Rozmowa z MARKIEM SOKOŁOWSKIM, nowym prezesem Toruńskiego Klubu Hokejowego.
Długo trwały Pana rozmowy z działaczami TKH zanim został ogłoszony oficjalny komunikat?
Znam się z tymi działaczami. Wiele razy się spotykaliśmy. Gdy zauważyłem, że wśród tych ludzi są osoby skuteczne w swoich działaniach, to wtedy powiedziałem „tak”. Natomiast chcę podkreślić, że liczy się zespół, który potrafi coś zbudować. Obecność takich ludzi jest bardzo istotna. Nie jest łatwe zbudowanie drużyny. Ten proces czasem rozciąga się w latach. My nie stawiamy wielkich celów, bo jest to bez sensu... Toruń jest w lepszej sytuacji. Nigdzie nie spadł i nie spada. Dalej jest w pierwszej ósemce w kraju, dalej gra. Natomiast warto budować hokej w oparciu o kibiców i zawodników, którzy pochodzą z tego regionu. Naszym celem jest to, żeby trybuny były pełne. Przekonać do tego mają wychowankowie, którzy tutaj się uczyli i uczą, studiują, mają rodziny, są stąd. To dla nich ludzie będą przychodzić, gdy stworzą dobre widowisko.

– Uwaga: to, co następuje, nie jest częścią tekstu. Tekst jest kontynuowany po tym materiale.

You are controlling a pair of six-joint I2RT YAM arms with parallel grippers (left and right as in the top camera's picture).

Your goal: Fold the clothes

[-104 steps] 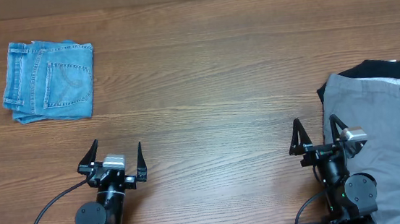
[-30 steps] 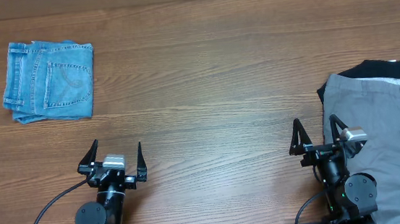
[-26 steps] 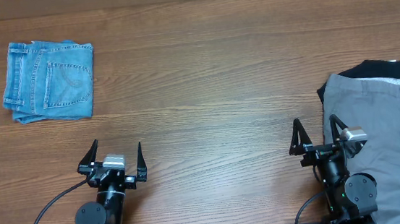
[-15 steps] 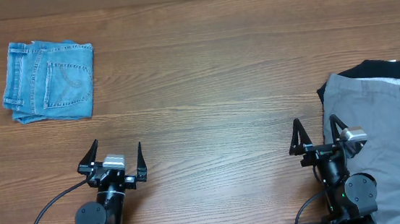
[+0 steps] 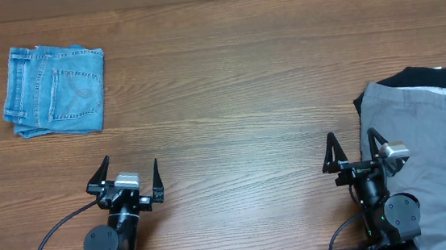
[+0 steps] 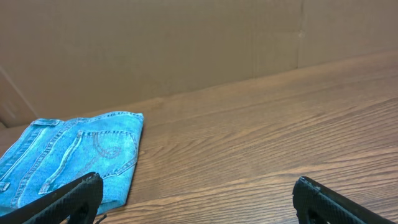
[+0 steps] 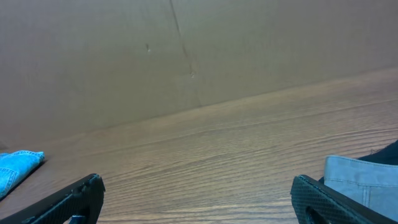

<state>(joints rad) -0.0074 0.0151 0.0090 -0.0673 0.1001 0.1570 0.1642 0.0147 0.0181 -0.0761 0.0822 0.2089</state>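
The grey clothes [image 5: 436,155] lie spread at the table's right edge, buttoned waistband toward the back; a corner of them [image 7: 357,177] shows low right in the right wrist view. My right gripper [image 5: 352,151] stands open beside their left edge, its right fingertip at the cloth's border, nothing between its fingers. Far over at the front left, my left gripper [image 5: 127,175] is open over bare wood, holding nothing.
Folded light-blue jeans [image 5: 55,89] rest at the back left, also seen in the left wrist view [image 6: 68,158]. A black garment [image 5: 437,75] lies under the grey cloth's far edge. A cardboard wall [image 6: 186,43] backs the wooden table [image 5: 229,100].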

Sytuacja w klubie jest dość niepewna. Pod względem finansowym stowarzyszenie jest pod kreską. Jaki plan działania nakreślił sobie nowy zarząd?
Nie można funkcjonować spokojnie i budować zespołu, jak również firmy, jaką jest ten klub, nie można jej rozwijać mając pewne zaległości i „ogony” z wcześniejszych lat. Robimy wszystko, żeby to wyprostować. Analizujemy, co jest taką zaległością najbardziej przeszkadzającą, oczywiście nie pomijając tych mniejszych i absolutnie będziemy to wszystko zmniejszać oraz likwidować.

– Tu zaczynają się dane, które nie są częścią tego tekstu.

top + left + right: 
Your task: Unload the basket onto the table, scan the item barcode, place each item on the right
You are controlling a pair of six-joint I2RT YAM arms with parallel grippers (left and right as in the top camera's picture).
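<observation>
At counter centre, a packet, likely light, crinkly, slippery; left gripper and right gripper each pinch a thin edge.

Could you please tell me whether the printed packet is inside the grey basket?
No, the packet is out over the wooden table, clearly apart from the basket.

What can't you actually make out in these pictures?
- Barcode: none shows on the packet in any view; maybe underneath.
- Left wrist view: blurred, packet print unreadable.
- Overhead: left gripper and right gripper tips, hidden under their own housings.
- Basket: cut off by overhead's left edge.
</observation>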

Biorąc pod uwagę kwestię organizacyjną - w jakim kierunku podąża Toruński Klub Hokejowy?
Podąża w kierunku budowy stabilnego zespołu, opartego na wychowankach z Torunia i regionu. Zmierza w kierunku poprawnego sposobu funkcjonowania i poukładanej pracy. Dobrego poziomu sportowego, na jaki stać tych zawodników, którzy u nas grają. Baza jest znakomita. Są dwa lodowiska. Były drobne błędy w funkcjonowaniu obsługi finansowej, to jest jednak oddzielne zadanie. Wszystkie dziury postaramy się załatać i wypracować budżet, który bezpiecznie pozwoli nam funkcjonować, bez zadyszki.

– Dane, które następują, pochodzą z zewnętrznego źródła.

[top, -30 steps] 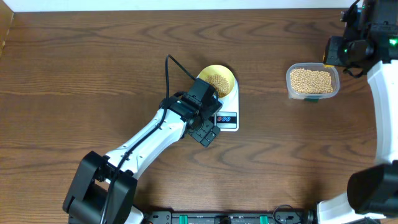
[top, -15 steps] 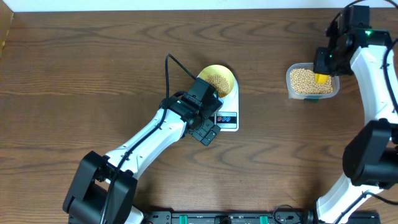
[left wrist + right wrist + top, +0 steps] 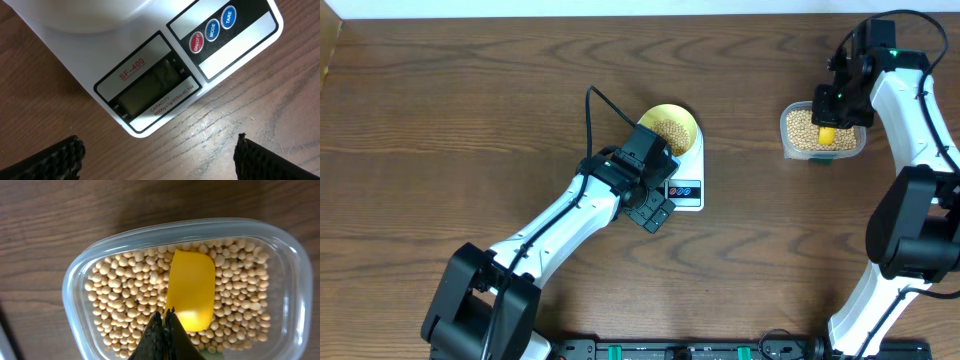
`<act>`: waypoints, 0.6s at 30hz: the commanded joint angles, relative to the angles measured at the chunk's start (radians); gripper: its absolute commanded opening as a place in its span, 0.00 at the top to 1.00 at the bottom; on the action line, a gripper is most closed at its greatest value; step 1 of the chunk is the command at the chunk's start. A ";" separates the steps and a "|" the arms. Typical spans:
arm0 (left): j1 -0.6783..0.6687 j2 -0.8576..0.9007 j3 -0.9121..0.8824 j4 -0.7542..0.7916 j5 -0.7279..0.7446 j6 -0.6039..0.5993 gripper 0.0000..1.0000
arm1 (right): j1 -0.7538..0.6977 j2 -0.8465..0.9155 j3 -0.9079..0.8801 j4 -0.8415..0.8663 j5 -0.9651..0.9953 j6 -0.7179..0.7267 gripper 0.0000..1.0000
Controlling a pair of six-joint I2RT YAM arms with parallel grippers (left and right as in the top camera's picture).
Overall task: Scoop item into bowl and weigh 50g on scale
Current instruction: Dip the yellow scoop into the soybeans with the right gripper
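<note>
While the right gripper (image 3: 162,317) pinches the handle of the yellow scoop (image 3: 191,290), jaws tight on it, the scoop lies on the beans (image 3: 120,295) in the clear tub (image 3: 75,287), well right of the scale (image 3: 150,80) (its cup looks empty to me). The left gripper (image 3: 157,160) hangs spread wide just over the scale's front edge, holding nothing. The pale bowl (image 3: 672,122) sits on the scale's far end, with some beans already in it. I can't read any digits on the display from the left wrist view.

Step in hand, I reckon: load the scoop. My plan:
- Tip the leading edge down and push through the beans, not across the top.
- Level out before lifting.
- Take a modest load so nothing rolls off en route to the scale.
- Use smaller loads as the target nears.
</note>
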State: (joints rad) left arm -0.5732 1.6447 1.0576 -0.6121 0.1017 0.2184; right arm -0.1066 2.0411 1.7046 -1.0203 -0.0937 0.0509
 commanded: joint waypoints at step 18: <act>-0.002 0.005 -0.005 0.001 -0.010 0.017 0.02 | -0.240 0.042 0.003 -0.037 -0.516 -0.043 0.99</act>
State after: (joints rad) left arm -0.5732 1.6447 1.0576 -0.6121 0.1013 0.2184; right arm -0.3206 2.0720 1.7058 -1.0473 -0.5053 0.0242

Przejdźmy do kwestii sportowej. Jak będzie wyglądała kadra TKH za miesiąc? Zagadek jest wiele.
Siedem kontraktów jest aktualnych i podpisanych. Są one ważne w swojej ciągłości jeszcze przez rok lub dwa, w zależności od zawodnika. Prowadzimy rozmowy z hokeistami. To oni przedstawiają nam swoje życzenia i warunki, a my również przedstawiamy swoje, pokazując to, co możemy im dać. Staramy się, aby ten kilkunastoosobowy skład zamknąć. Prowadzimy rozmowy z trzema, czterema trenerami na temat pracy w Toruniu. Jesteśmy skłonni wybrać któregoś z nich, ale nie chcemy, żeby pracował na takich zasadach, że przychodzi na rok, a później szuka innego klubu. Szukamy ciągłości. Na pewno potrzebujemy czasu, żeby coś zbudować. Będziemy robili wszystko, żeby hokej w Toruniu był na przyzwoitym poziomie. Musi być rozwój, musi być progres.
Jak Pan zauważył, siedmiu zawodników ma podpisane kontrakty z klubem. Wśród nich są też tacy, którzy rozmawiali już z przedstawicielami innych drużyn, gdyż kilka tygodni temu usłyszeli od toruńskich działaczy, że nawet podpisany kontrakt z TKH nie jest przeszkodą, aby mogli odejść. Jak teraz wygląda ta sytuacja?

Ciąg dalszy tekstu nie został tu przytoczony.